What way would be better? Copper inner tubing or alot of stainless inner tubes? If copper, what solder/flux should be used?

Thanks for any and all advice.
 
Since I've got my boiler up and running in the garage I'm already thinking about next year's plans of plumbing the house to it as well. My first order of business is building my side arm for my DHW. I have more then enough provisions to build a nice sidearm but I have some questions first.

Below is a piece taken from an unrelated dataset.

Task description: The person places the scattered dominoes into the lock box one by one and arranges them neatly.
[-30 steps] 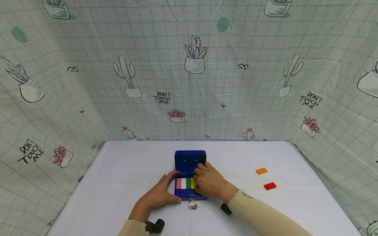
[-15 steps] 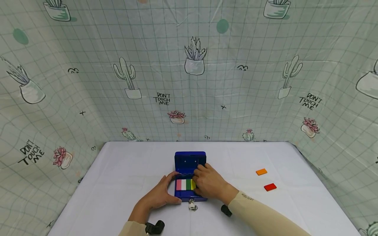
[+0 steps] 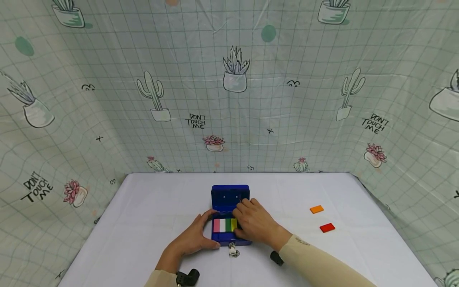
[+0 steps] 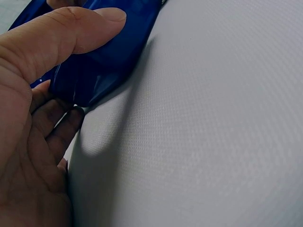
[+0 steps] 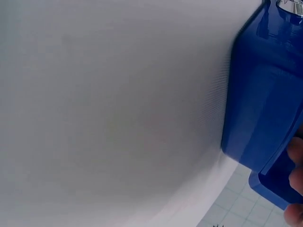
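Note:
A blue metal cash box (image 3: 224,241) stands on the table with its lid (image 3: 224,191) raised. Inside it a pink block (image 3: 216,225), a white block (image 3: 222,225), a green block (image 3: 228,225) and a yellow block (image 3: 234,224) lie side by side. My left hand (image 3: 191,238) grips the box's left side, thumb (image 4: 97,28) at the front and fingers toward the back. With bent fingers, my right hand (image 3: 258,223) reaches into the right part of the box, beside the yellow block. I cannot tell whether it pinches something there. Its palm hides that corner.
Keys (image 3: 233,250) hang from the lock at the box's front. An orange block (image 3: 316,209) and a red block (image 3: 327,227) lie apart on the white tablecloth (image 3: 161,199) to the right. A patterned cloth (image 3: 265,103) rises behind the table.
The head view shifts slightly. Both hands stay at the box; my right hand's fingers move only a little.

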A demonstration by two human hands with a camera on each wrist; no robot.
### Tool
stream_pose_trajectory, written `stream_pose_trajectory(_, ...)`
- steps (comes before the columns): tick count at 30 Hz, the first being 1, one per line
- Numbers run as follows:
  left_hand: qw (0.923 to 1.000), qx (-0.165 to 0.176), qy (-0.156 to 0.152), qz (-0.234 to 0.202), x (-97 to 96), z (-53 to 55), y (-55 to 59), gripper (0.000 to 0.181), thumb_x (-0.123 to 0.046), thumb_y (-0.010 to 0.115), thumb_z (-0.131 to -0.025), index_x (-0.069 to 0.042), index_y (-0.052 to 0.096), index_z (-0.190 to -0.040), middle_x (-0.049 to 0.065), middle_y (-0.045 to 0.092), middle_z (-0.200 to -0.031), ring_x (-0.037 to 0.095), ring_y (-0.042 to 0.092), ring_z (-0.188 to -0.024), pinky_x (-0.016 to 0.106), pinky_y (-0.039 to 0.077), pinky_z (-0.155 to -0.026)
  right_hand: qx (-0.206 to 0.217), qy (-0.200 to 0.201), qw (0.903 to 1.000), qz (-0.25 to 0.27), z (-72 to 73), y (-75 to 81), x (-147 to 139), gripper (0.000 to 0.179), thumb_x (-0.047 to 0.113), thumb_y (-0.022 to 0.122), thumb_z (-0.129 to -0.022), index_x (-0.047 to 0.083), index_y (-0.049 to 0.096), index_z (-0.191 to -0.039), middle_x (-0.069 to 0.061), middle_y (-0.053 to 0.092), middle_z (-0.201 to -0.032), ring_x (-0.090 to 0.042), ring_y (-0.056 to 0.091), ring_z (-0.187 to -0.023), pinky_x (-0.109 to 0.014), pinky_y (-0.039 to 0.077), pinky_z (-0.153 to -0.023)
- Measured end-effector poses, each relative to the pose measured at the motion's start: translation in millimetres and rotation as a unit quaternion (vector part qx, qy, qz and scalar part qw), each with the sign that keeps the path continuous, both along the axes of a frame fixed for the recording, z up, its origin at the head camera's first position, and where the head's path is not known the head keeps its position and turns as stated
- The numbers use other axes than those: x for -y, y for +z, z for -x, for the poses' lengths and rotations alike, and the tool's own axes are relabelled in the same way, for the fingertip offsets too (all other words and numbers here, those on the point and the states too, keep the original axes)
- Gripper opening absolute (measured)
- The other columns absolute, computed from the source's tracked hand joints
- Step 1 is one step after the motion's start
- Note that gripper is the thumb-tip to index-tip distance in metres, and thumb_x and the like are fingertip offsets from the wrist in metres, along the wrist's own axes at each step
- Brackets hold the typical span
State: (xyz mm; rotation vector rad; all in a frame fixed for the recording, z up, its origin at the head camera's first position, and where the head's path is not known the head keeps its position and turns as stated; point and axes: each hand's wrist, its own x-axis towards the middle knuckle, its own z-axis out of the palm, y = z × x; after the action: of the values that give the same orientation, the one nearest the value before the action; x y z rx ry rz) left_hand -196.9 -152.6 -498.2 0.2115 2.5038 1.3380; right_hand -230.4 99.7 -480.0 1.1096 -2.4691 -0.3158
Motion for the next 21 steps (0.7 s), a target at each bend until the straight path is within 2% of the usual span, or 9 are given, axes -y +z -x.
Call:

I'm going to use a stainless steel outer sleeve and either stainless or copper inner tubes. The stainless inner tubes would be easier for me to build but the copper will transfer heat better. My question is what solder/flux do I use to hold the copper tubes to the stainless? I know it will have to be potable water safe solder and that's what makes me a little nervous if I use the wrong stuff. I'm assuming 100% silver? Also The smallest copper tubes I have available to me is only have 5/8" though.

I was thinking if I went with stainless inner tubes I have 3/16" through 5/8" stainless tubes available to me. I could use a bunch of smaller tubes to increase suface area and just TIG weld everything together which like I said would be easier for me.

What way would be better? Copper inner tubing or alot of stainless inner tubes? If copper, what solder/flux should be used?

Thanks for any and all advice.

I think I would just go stainless & not look back. Looks like you definitely have the skills to do it. Would just have to make sure the welds get done good - since there will be DHW on one side of it, it'll see pressure of whatever your DHW pressure is. As opposed to the open boiler that has next to none. I think the place I got mine from had stainless ones also.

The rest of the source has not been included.